# PHOTOSHOP ACTIONS AND TEXTURES



## arosephoto (Sep 18, 2011)

2 questions: 
Is it considered cheating if a photographer purchases photoshop actions, textures and overlays to use in their photography? (AMAZING example; Florabella!)

And also where do I even began to learn how to create these things myself?


----------



## 480sparky (Sep 18, 2011)

How do photographs make purchases?  

No, it's not cheating, any more than changing lenses, popping on filters, using a tripod or playing with an image's curves.

And you can learn a lot here.... there's lots of firepower available.


----------



## arosephoto (Sep 18, 2011)

Hahaha that's what happens when your smartphone makes you look dumb.


----------



## arosephoto (Sep 18, 2011)

I half agree... I think that its just another tool. But its hard for me to claim those things as my own work. So I'd love to give it a shot of my own before I throw in the towel and spend $200+.


----------



## Edsport (Sep 23, 2011)

arosephoto said:


> I half agree... I think that its just another tool. But its hard for me to claim those things as my own work. So I'd love to give it a shot of my own before I throw in the towel and spend $200+.


If you use a tool such as a camera to make a photo, IS this your own work? You used a tool. Camera is a tool, photoshop is a tool, filters are tools. Tools are used by a carpenter, a mechanic, a sculpturer, a painter etc. but you think a photographer should be limited to only one tool - the camera?


----------



## bennielou (Sep 23, 2011)

I'm an action and preset junkie.  Yes, I can do them all manually, if I had infinity.....  But I'm normally processing thousands of photos at a time, on a time limit, and I give myself a 3 minute max per photo.  (A typical photo is under a minute).

My faves are:
1.Boutwell's Rad Actions  (at least one is used in every photo).
2.Kevin Kubota's Vintage Presets and Boutwells Rad Presets.  (I don't use these very much, but the "Beginning" series and the "Auto Genie" in each is worth the price for the entire package.  They also have some pretty wicked BW stuff there.
3. Noiseware.  (Could NOT live without it)
4. My new actions are all the Florabella actions.  They are a bit too vintage for me, but it's something clients are interested in, so I've been using them a bit more.  I love the Luxe "Timeless".  It's really pretty.

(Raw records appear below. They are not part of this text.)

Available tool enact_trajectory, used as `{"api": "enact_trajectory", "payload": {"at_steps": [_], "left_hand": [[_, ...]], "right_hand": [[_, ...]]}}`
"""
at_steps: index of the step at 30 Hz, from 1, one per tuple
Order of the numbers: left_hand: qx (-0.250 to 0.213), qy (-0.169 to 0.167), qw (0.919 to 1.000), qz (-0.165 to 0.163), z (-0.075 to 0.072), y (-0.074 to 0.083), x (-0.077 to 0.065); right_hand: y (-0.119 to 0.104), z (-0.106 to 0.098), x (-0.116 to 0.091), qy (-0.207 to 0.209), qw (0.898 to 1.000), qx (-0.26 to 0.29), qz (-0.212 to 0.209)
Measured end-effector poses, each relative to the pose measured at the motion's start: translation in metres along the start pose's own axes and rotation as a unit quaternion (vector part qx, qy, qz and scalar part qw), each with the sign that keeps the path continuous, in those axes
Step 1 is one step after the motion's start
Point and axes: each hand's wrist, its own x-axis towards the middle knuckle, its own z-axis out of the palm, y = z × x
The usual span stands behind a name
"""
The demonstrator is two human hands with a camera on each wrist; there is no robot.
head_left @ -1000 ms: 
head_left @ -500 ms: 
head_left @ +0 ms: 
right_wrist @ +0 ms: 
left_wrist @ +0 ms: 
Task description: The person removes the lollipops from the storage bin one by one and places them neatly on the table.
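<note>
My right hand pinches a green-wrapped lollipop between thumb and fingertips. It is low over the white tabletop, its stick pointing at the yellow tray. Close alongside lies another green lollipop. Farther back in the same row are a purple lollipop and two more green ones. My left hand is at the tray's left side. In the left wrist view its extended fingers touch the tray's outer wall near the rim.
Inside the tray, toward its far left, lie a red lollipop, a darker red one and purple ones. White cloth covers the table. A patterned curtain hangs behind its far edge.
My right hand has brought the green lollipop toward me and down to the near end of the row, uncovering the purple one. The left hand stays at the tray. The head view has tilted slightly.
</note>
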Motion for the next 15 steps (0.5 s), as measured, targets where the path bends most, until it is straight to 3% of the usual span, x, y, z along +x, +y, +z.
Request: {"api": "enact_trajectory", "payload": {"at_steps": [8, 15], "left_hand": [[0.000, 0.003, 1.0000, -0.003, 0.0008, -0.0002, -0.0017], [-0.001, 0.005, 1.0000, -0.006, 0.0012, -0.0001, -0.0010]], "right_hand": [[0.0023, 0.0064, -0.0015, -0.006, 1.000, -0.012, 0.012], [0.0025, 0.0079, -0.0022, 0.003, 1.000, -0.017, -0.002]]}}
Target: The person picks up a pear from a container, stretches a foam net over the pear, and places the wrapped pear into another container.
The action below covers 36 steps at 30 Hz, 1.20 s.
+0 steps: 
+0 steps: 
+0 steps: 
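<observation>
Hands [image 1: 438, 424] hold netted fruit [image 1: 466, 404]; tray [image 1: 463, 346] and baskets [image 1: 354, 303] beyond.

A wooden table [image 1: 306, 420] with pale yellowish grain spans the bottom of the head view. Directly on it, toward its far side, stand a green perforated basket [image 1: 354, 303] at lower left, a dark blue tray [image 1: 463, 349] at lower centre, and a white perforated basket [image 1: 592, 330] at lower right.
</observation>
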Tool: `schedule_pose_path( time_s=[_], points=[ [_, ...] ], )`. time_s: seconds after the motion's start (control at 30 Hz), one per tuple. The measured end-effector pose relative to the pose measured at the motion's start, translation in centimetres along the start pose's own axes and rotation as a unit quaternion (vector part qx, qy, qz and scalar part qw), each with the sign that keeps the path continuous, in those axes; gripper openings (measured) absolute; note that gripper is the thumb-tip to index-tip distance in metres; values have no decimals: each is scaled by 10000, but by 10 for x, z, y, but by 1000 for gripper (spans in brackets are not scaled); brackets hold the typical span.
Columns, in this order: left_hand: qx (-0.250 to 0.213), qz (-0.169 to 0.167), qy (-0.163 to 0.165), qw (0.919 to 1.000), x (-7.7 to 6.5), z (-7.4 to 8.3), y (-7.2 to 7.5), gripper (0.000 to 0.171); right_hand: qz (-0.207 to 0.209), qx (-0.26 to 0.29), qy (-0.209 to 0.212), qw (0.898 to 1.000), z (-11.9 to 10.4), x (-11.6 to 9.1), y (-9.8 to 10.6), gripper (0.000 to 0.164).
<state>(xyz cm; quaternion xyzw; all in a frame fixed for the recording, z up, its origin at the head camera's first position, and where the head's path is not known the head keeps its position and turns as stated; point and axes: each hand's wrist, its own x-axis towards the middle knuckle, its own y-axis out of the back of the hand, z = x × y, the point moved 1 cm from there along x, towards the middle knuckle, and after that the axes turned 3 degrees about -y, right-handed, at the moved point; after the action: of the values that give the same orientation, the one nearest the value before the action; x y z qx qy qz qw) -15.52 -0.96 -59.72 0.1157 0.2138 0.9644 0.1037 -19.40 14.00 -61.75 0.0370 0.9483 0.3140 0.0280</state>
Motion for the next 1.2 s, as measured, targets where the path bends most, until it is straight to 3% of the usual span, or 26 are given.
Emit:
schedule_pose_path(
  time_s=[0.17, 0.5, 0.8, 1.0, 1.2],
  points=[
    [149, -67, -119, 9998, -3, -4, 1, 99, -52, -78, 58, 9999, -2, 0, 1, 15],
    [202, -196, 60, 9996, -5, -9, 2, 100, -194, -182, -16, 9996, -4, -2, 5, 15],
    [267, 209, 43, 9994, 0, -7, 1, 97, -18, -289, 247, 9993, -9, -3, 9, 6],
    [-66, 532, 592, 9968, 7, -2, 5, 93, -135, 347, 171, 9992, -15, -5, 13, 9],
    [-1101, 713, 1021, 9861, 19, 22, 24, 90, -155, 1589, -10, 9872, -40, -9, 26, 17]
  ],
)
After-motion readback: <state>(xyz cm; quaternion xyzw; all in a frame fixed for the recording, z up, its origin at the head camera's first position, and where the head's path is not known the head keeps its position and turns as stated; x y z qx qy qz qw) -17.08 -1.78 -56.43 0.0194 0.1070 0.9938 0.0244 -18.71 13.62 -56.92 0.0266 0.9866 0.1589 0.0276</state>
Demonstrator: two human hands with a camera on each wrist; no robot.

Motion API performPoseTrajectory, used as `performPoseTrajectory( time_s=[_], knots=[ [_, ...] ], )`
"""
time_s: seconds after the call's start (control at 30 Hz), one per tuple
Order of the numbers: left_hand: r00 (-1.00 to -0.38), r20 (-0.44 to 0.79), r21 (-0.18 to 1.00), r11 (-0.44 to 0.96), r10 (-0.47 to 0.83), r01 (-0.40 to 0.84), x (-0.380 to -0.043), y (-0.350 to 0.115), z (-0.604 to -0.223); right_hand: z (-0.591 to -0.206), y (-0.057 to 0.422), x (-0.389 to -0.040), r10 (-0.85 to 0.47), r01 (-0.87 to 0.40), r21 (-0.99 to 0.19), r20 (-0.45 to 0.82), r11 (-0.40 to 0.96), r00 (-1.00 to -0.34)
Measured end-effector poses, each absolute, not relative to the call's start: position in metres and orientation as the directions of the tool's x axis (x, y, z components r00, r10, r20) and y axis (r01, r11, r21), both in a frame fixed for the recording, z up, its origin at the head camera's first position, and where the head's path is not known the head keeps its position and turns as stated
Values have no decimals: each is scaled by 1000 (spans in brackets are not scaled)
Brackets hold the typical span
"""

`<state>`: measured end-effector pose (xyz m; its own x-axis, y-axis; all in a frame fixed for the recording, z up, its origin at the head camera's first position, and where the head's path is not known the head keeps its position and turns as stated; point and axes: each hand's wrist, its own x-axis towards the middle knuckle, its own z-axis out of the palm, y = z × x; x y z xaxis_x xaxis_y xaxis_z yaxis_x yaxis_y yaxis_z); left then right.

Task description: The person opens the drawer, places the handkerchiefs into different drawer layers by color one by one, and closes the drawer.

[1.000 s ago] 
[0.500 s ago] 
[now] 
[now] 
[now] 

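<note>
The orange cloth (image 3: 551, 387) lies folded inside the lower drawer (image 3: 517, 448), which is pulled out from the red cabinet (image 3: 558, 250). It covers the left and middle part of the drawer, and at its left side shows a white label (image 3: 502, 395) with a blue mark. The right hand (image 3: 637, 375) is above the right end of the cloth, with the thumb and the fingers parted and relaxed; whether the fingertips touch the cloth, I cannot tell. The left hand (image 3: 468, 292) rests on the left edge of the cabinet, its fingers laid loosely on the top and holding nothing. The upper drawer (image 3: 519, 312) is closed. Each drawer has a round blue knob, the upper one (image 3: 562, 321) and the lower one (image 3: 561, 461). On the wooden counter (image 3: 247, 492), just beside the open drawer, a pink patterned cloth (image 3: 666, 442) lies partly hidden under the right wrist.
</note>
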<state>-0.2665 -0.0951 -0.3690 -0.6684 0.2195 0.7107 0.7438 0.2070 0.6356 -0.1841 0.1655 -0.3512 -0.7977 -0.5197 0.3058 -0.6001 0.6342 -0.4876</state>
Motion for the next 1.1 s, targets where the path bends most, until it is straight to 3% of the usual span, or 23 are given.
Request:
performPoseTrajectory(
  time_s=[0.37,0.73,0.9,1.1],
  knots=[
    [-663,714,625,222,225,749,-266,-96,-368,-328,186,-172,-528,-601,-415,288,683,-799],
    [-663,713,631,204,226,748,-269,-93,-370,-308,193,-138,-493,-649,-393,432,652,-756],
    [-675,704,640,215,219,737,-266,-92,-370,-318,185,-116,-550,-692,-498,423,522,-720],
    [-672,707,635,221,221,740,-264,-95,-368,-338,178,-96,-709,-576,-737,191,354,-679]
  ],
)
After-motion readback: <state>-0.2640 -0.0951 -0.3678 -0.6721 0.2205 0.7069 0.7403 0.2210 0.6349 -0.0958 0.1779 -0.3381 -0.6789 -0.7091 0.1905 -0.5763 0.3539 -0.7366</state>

And this arguement about "real" and "fake" is sooooo old.  I dare you to open a magazine and find ONE photo that hasn't been messed with in one way or another.  Actions and Presets just help me do it FAST.  Time is indeed money.

Just don't go too crazy with them and it's all good.


----------



## 2WheelPhoto (Sep 23, 2011)

Hmmm It may be cheating if you uTorrent that software


----------



## goganaki2 (Jan 31, 2012)

ty thank you


----------



## cannpope (Jan 31, 2012)

I love Florabella actions and almost every photographer that I have come in contact with uses some type of action.  It makes workflow so much easier for them and keeps their editing with individual sessions consistent.   Good for you if you want to create them on your own.   I would try to create them myself , but I don't own the CS version of PS.


----------



## MTVision (Jan 31, 2012)

arosephoto said:
			
		

> I half agree... I think that its just another tool. But its hard for me to claim those things as my own work. So I'd love to give it a shot of my own before I throw in the towel and spend $200+.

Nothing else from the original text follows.